Shah, Sameer; McKaig, Donald; Smith, Jim; Cooper, Mary; Mazer, Jeffrey; Carino, Gerardo; Levinson, Andrew

doi: 10.1097/01.ccm.0000424263.26221.30
Oral Abstract Session

Rhode Island Hospital and The Miriam Hospital

Rhode Island Hospital

Lifespan, Warren Alpert Medical School, Brown University

Miriam Hospital and Rhode Island Hospital

Miriam Hospital

Miriam Hospital Rhode Island Hospital, Warren Alpert Medical School, Brown University

Abstract

Introduction: The Institute of Medicine recommended in 2009 that residents in their first year of training be limited to working sixteen consecutive hours (twelve hour shifts plus four hours for handoffs). This was a change from prior recommendations of thirty hours (twenty four hour shifts plus six hours for handoffs). In July 2011, these recommendations were instituted by the ACGME. The evidence supporting this change is controversial.

Hypothesis: Our primary hypothesis was that the new duty hour regulations would reduce medical errors, specifically on pharmacy orders written overnight in the Medical Intensive Care Unit (MICU).

Methods: A retrospective study was performed at Rhode Island Hospital, a 720-bed academic medical center with an eighteen bed MICU staffed by residents and fellows 24 hours a day. To address the change in work hours, the MICU implemented a night call system and reduced continuous work hours from thirty hours to sixteen hours. We compared the incidence of errors in computerized physician prescribing during the first eight months of the prior academic year to the eight months after resident shifts were changed, and we assessed the errors by time of day. In order to track the prescribing errors we accessed a pharmacy database which tracks all interventions identified by pharmacists (errors identified prior to the error affecting patient care) dispensing for MICU patients. These interventions are categorized by severity and type of error. We analyzed a total of 5473 prevented prescribing errors prior to duty hour changes and 6142 after the change.

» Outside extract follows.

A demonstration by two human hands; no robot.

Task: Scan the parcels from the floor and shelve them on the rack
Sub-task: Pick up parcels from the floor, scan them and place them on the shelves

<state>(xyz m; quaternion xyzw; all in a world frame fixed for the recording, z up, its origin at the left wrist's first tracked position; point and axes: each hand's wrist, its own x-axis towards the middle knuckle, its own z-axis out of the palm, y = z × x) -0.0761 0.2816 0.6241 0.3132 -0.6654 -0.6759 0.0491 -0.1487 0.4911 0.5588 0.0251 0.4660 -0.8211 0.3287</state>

Results: We found that after the reduction in resident hours, there was a significant increase in the rate of prevented prescribing errors at night (11.8% increase in prevented prescribing errors p<0.05). The day shifts showed no significant difference in the rate of prevented errors. The increased number of errors may be a reflection of discontinuity associated with new duty hours. The increase in prescribing errors occurred despite significant efforts that were made to improve hand-offs.

Conclusions: Our study results are not consistent with the assumption that a reduction in work hours improves patient safety.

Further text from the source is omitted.